Picture this — a marketplace where loneliness is what you trade, and what you buy are nothing more than well-edited lies.

That’s Tinder.

It's a place where people, hopeful and searching, swipe endlessly, judging potential matches by their glossiest photos.

I gave Tinder a real shot for two months. Every day, I went through 100-500 profiles, totaling up to about 25,000 in all. And how many actual dates did this get me? Zero.

Now compare that to just walking up to people. I tried it 20 times in different spots around town—real places, not digital ones. That got me several numbers and some great conversations. Face-to-face, even a rejection is part of a dance that feels alive.
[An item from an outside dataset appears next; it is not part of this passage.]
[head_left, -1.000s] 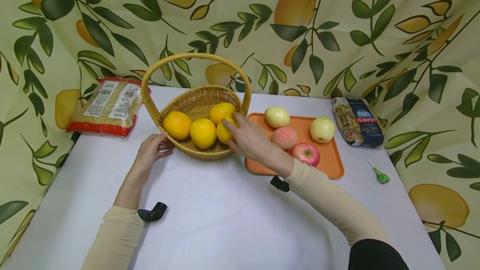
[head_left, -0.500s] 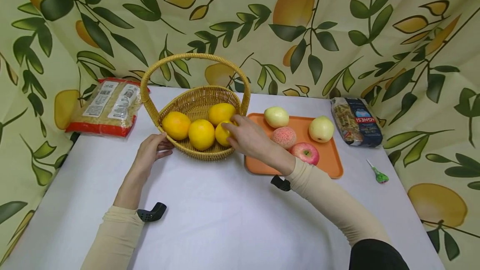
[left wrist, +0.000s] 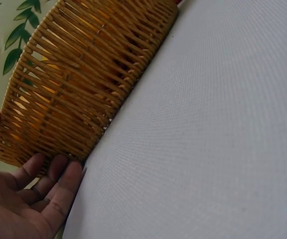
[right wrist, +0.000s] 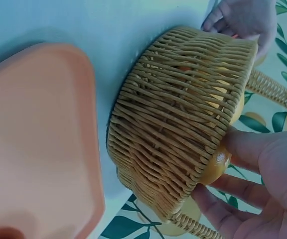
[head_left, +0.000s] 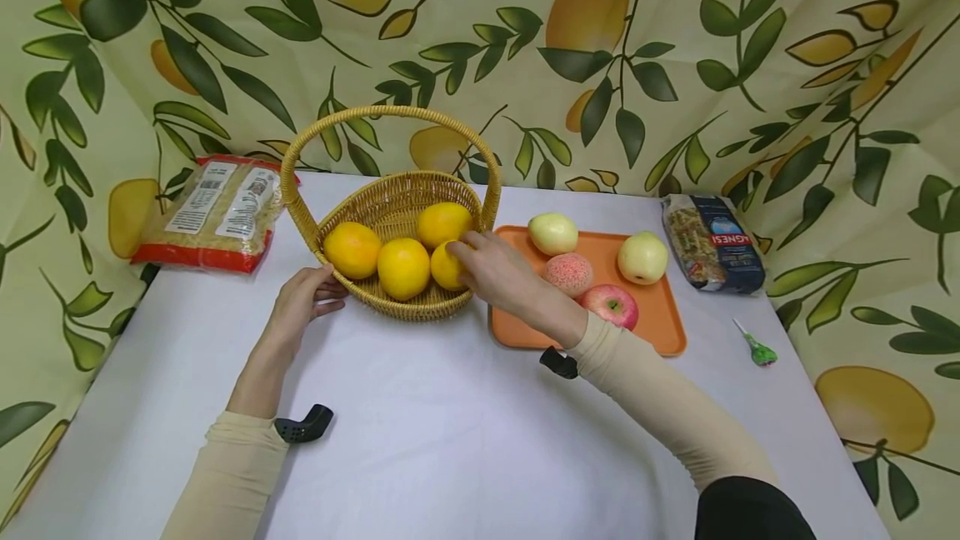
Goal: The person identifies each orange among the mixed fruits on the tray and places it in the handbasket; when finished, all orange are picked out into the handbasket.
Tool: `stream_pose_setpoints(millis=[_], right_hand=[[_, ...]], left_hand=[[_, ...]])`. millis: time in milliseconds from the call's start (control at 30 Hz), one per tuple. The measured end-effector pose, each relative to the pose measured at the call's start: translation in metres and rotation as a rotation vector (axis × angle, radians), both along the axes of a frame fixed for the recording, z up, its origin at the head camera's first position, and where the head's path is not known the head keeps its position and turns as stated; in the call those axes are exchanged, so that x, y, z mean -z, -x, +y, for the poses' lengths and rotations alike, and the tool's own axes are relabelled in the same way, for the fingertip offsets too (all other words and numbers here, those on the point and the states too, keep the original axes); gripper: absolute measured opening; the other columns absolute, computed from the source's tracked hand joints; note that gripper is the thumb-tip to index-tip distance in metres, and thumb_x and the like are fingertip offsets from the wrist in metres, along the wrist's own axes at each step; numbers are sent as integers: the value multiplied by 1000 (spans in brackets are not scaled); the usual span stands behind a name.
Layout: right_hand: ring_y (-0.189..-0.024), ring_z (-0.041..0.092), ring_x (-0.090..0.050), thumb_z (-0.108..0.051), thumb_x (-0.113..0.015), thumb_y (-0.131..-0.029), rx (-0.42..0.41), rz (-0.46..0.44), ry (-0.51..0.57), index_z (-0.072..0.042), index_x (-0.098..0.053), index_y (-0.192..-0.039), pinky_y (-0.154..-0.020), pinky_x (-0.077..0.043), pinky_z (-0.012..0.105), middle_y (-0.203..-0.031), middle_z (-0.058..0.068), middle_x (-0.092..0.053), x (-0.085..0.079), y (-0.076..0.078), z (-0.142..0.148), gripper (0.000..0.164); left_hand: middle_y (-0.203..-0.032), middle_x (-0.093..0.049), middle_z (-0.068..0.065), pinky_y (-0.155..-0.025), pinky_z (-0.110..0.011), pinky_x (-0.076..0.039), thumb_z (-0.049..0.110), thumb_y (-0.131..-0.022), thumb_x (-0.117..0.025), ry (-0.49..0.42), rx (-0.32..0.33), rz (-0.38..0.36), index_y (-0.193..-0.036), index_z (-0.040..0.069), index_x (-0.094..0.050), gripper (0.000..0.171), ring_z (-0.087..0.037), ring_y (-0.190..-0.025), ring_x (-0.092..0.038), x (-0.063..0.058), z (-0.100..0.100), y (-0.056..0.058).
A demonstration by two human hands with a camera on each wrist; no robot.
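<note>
A wicker basket (head_left: 408, 311) with a tall arched handle stands on the white table, with several oranges (head_left: 403, 269) inside. My left hand (head_left: 296, 307) holds the basket's left side; in the left wrist view the thumb lies at the rim and the curled fingertips (left wrist: 71, 172) meet the lower wall. At the basket's right end, my right hand (head_left: 506, 277) grips the rightmost orange (head_left: 447, 267), which the hand partly covers. From the right wrist view, thumb and fingers straddle that orange (right wrist: 217, 167) just above the rim.
Right of the basket, an orange tray (head_left: 663, 332) bears a red apple (head_left: 611, 307), a pinkish speckled fruit (head_left: 568, 275) and two pale green fruits (head_left: 642, 257). A pasta bag (head_left: 712, 244) and a green-wrapped lollipop (head_left: 760, 350) lie farther right. A red-edged bag (head_left: 210, 215) lies left.
My right hand's fingers have shifted slightly over the rightmost orange, and the oranges have moved a little in the basket. My left hand stays at the basket's side.
</note>
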State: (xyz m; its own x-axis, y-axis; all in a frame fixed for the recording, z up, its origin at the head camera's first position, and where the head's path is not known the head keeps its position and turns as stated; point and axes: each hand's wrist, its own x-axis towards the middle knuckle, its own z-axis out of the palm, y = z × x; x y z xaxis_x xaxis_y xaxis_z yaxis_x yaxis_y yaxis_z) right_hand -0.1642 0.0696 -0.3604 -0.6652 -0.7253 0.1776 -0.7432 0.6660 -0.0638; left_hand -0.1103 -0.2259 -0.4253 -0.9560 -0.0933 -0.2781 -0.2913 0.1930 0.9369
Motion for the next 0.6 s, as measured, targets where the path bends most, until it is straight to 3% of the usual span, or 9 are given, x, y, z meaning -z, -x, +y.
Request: stream_pose_setpoints(millis=[333, 467, 600], right_hand=[[-96, 28, -62, -10, -59, -96, 36, 17, -19, -9, -62, -127, -83, -56, 36, -118, 17, -62, 4, 0, -1, 32], [-87, 27, -60, -7, -60, -94, 21, 23, 0, -8, -64, -121, -73, -54, 33, -112, 17, -60, 3, 0, -2, 27], [-85, 27, -58, -7, -63, -92, 10, 21, 16, -7, -64, -115, -74, -54, 34, -109, 17, -60, 3, 0, -1, 23]], left_hand=[[-108, -58, -8, -81, -17, -57, 49, -102, -37, 1, -1, -7, -115, 5, -47, 48, -6, -91, -63, -1, 0, 1], [-107, -59, -7, -80, -17, -57, 49, -102, -37, -1, -1, -8, -114, 4, -48, 48, -5, -90, -64, 0, 0, 1], [-108, -59, -9, -81, -17, -57, 50, -102, -37, 3, 3, -11, -114, 5, -48, 48, -5, -90, -64, 0, 1, 1]])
Tinder profits off loneliness. It hooks you with the idea of endless possibilities but really, it's built to keep you looking and never finding. The more you swipe, the more they show you ads or push you to pay for features that don’t change a thing.

Happy and in love?

Tinder loses.

So, it keeps you single.

When you run out of local options, it doesn’t stop. Instead, it serves up potential matches from far away, keeping the illusion alive. It’s a standard conflict of interest.

Tinder thrives when our social skills die. It's turning meeting new people into a strange, unnatural game that’s all about how well you can play the dating app, not how well you connect with people.

Let's face it — Tinder might just be the worst thing to ever hit the dating scene. It plays on our deepest fears and gradually erodes men’s confidence and women's sense of self-worth. It has turned dating into a battleground of nerves, where men are scared to approach women, and women flee from those who do. The essence of dating has shifted from experiencing connections to chasing instant gratification and dopamine hits.

This needs to change. We must return to building relationships directly, face-to-face, not through a costly and predatory middleman. Making a profit from loneliness and exploiting hope should be universally condemned.

We must restore integrity to dating — Tinder's approach is not just flawed; it's destructive.